[REQUIRED ACTION]:
In the listing below, print exactly the lines between the line holding "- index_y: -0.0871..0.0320" and the line holding "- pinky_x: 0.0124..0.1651", inclusive, and no more.

[DATASET SECTION]:

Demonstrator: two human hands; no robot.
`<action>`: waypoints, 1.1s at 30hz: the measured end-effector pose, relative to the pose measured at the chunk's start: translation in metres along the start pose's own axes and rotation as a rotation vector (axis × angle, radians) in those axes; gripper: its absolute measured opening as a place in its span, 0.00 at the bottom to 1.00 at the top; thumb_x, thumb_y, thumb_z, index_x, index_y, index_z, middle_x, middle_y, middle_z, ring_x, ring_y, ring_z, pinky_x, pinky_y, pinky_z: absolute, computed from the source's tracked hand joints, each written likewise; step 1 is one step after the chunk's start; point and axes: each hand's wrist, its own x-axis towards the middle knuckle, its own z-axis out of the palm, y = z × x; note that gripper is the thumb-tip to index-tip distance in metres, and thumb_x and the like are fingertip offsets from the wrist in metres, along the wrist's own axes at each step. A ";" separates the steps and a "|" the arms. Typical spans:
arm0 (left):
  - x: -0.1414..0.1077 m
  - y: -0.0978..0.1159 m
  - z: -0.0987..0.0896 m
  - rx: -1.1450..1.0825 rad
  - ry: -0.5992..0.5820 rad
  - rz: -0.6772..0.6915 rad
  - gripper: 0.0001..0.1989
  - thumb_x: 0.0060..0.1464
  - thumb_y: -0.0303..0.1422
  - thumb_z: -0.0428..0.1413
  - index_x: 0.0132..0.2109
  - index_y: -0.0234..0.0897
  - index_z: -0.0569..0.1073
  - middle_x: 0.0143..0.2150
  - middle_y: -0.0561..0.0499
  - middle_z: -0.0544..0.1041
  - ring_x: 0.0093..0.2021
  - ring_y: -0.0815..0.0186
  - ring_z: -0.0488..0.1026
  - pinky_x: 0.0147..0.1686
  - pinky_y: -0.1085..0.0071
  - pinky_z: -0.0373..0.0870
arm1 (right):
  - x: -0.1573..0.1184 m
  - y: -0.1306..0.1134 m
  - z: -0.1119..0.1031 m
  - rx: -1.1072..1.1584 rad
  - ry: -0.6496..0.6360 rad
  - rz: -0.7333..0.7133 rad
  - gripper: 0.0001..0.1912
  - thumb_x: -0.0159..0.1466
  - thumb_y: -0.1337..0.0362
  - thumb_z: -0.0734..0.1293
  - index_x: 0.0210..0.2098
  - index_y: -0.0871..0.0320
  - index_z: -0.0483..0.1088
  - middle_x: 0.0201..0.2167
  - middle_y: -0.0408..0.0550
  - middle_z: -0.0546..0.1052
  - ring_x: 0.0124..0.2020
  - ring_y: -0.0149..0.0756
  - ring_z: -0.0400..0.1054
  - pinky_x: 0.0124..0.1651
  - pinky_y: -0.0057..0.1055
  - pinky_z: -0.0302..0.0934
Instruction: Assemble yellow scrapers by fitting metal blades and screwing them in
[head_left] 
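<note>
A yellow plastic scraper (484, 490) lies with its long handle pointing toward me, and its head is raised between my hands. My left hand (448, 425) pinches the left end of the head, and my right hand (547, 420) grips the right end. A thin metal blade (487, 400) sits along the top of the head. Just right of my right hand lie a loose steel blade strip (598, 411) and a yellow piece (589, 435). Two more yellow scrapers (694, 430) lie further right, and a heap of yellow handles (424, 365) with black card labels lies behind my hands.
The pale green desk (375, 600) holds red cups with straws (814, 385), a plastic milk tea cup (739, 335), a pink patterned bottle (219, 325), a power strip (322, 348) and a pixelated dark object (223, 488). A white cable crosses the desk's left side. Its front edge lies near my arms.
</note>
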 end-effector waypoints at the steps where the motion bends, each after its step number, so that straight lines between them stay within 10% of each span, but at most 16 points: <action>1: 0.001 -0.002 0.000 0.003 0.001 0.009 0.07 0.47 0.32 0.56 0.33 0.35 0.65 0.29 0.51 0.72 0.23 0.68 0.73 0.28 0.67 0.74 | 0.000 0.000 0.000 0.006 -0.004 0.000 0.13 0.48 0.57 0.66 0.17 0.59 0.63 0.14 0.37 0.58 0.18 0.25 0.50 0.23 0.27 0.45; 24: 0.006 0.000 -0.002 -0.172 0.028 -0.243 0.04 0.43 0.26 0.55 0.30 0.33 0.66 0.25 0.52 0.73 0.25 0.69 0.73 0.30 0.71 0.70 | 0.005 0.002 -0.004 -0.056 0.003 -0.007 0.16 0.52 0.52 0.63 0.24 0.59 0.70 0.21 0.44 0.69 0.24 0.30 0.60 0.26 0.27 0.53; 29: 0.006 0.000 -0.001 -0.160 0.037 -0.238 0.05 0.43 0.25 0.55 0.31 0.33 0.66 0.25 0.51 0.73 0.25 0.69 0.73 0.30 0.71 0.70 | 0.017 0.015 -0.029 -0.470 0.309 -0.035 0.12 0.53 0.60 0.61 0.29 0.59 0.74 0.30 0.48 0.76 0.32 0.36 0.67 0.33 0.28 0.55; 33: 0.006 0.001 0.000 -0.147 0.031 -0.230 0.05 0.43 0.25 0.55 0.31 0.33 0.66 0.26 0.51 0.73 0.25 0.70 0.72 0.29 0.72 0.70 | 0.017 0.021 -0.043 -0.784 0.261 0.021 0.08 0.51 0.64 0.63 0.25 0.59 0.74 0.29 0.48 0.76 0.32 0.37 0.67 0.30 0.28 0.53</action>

[ANSWER BOX]:
  - index_y: -0.0871..0.0320
  - index_z: -0.0483..0.1088
  - middle_x: 0.0201..0.2167
  - middle_y: -0.0408..0.0550
  - middle_z: -0.0546..0.1052
  - ring_x: 0.0124..0.2020
  - ring_y: -0.0149..0.0756
  - ring_z: -0.0400..0.1054
  - pinky_x: 0.0124..0.1651

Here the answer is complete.